Agência Estado via Correio Brasiliense
São Paulo – Grampos da Castelo de Areia, operação integrada da Polícia Federal com a Procuradoria da República, atingiram também o gabinete do senador Mão Santa (PMDB-PI).
Mão Santa não foi interceptado pela PF. Mas, em uma conversa gravada, Luiz Henrique Bezerra, emissário em Brasília da Federação das Indústrias do Estado de São Paulo (Fiesp), foi cobrado sobre um depósito por Doca Lustosa, assessor do senador. Luiz Henrique é filho do ministro Valmir Campelo, do Tribunal de Contas da União, e, segundo a PF, seria elo entre executivos da Camargo Corrêa e suposto esquema de repasses “por fora” para campanhas eleitorais.
Mão Santa é o terceiro senador citado no inquérito aberto para investigar licitações fraudulentas, superfaturamento de obras públicas e lavagem de dinheiro, e que avançou para o plano eleitoral. Flexa Ribeiro (PSDB-PA) e Agripino Maia (DEM-RN) foram os primeiros senadores mencionados como beneficiários de doações. Eles negam enfaticamente captação irregular de recursos e apresentaram recibos para comprovar a legalidade das doações.

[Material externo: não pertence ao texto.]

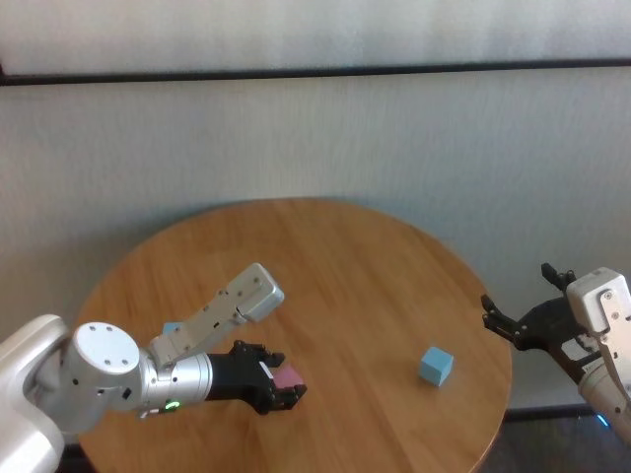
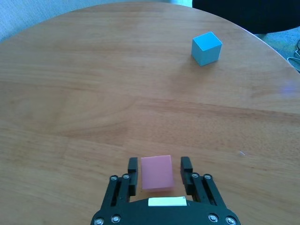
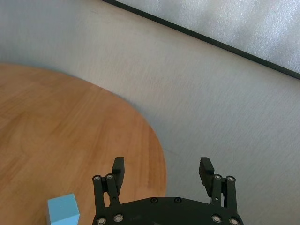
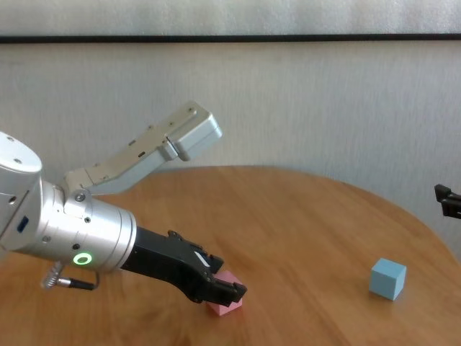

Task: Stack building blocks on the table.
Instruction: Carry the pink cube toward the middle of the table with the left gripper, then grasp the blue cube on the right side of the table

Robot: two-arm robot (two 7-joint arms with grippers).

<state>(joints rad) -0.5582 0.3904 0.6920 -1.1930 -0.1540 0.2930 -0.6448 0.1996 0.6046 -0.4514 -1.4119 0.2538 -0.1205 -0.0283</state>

Relatório de Inteligência da PF destaca um capítulo para o episódio do assessor de Mão Santa. A PF avalia que a cobrança a Luiz Henrique, grampeada, tratava possivelmente de doação ilegal de campanha da Camargo Corrêa. As suspeitas têm como base diálogo entre Doca e Luiz Henrique na manhã de 1º de outubro, perto das eleições municipais.
Doca pede que lhe seja enviado comprovante do depósito via e-mail. Soletra seu endereço eletrônico do Senado. Mas lembra que “é melhor” que o comprovante seja enviado para seu endereço pessoal. A PF analisa: “Chama a atenção no diálogo que Doca quer passar seu e-mail institucional do Senado para Luiz transmitir o comprovante do depósito. Porém Luiz recomenda que passe outro e-mail, aparentemente dando a impressão que tal depósito não foi feito às claras.”